Proverbs 3:5-6 trust in the Lord with all thine heart; and lean not unto thine own understanding. In all thy ways acknowledge Him, and He shall direct thy paths
I receive 6/21 is my day🙌🏾 I’m from Akron but I’m taking that 2 hour drive to be in that room. When you came to Canton, Ohio September 2019 that’s when I knew I was in the right place. I am going to bloom where God has planted me. Wild woman was the very first message I watched and I been hooked ever since. I thank you Queen, your King and everyone at OneLa y’all have truly been a blessing to me😭 God bless you🤍💐
I wish I could be in the room. My sister/cousin will be in Detroit. Praying that every woman get what they need and it overflows to those of us who aren't there. ❤
I can’t attend any of those locations due to my babies but if your ever come to N.O. I will be there! May God and the Holy Spirit move mighty during the “Revolution” “ we gonna win in the rain” hallelujah
Peace is what we need (just like u pastor Sarah already said in another post I saw about this revolution meeting) For in God's version of peace, I am able to believe, faith and keep going out to live life daily while I wait on my true change to come in all areas I' ve become exhausted from believing for decades now... God's peace is what I needed even to be able to keep my mind, soul and heart focused steady on the bigger perspective you spoke of and not return to the voices and contrary evidence overwhelming me: it was key..my 2¢ contribution
Wow thank you both so much I trust in father god amen!!!! 🧿🙏🏻 the rain is coming and it’s going to wipe everything out and I will be fruitful, whole amen!!
@@mbloveprincedyne hello, Hoping you are well on your end, thank you for your guidance I do believe the evil eye is form of protection which I will continue to use. Stay blessed wishing you many more! Thank you again! ❤️
@@jancyortiz9507 God is your protection. Jesus is your protection. The Holy Spirit is your protection. Prayer is your protection, not an “evil eye”. Also, if you’re referring to the God of Abraham, the “G” should be capitalized. Hosea 4:6, the lack of knowledge causes my people to perish. It’s not about what you believe. May God bless you!
@@mbloveprincedyne yes definitely he will amen! But okay thank you so much for your time and energy, well understood! Stay blessed enjoy the rest of your day!
I have lately been feeling like the rest of my story has been written and I am not entire sure when that thought started manifesting recently but as I began to remember God, I remembered that God’s plans far except anything I could even possibly imagine, and who I am now can’t even emotionally comprehend how much God will show up and surprise me as long as I show up. I have to give God the benefit of the doubt and remember to not let people’s inability to love me hinder how I love God.
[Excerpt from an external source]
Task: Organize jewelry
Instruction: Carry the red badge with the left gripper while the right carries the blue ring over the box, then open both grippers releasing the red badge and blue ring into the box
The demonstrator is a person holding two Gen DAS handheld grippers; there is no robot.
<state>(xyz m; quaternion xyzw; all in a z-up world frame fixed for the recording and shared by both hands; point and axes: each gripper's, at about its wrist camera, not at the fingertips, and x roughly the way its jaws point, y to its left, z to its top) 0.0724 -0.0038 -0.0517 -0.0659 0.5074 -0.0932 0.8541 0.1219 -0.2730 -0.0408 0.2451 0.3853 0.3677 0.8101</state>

God deserves all of my love
Pt Sarah, You are GOD sent ❤️❤️❤️ I am still watching your message Outside of the System!!! CCCHHHIILLEE, when I tell you, THAT MESSAGE THERE TOUCH EVERY BEING OF MY SOUL!!!! I mean, EVERY BEING!!! THANK YOU🙏🏿🙏🏿🙏🏿THANK YOU for allowing GOD to use you in such a time as this. You are DEFINITELY needed during this time. I LOVE YOU and PT. CHHHILLEE "BALANCE" 🤦🏿♀️ That is a message in it's self. I'm still reading. I am going to try and press to make it to the conference in one of the cities. I NEED TO BE UP UNDER THE RAIN 🙋🏾♀️💕💕💕
Good afternoon I am learning to trust God for My life and I feel like you have been sent to me when I needed to know I am not an outcast I grew up with epilepsy as my Galiaph a
Yesss!! It’s already drizzling in Nigeria🌧 🔥🔥🔥 I planned to just stalk everyone’s IG story and wait for it on WEtv but God is already ahead of me! I’m gonna go research which city is closest to Nigeria cos THIS DEFINITELY RAIN IS FOR ME!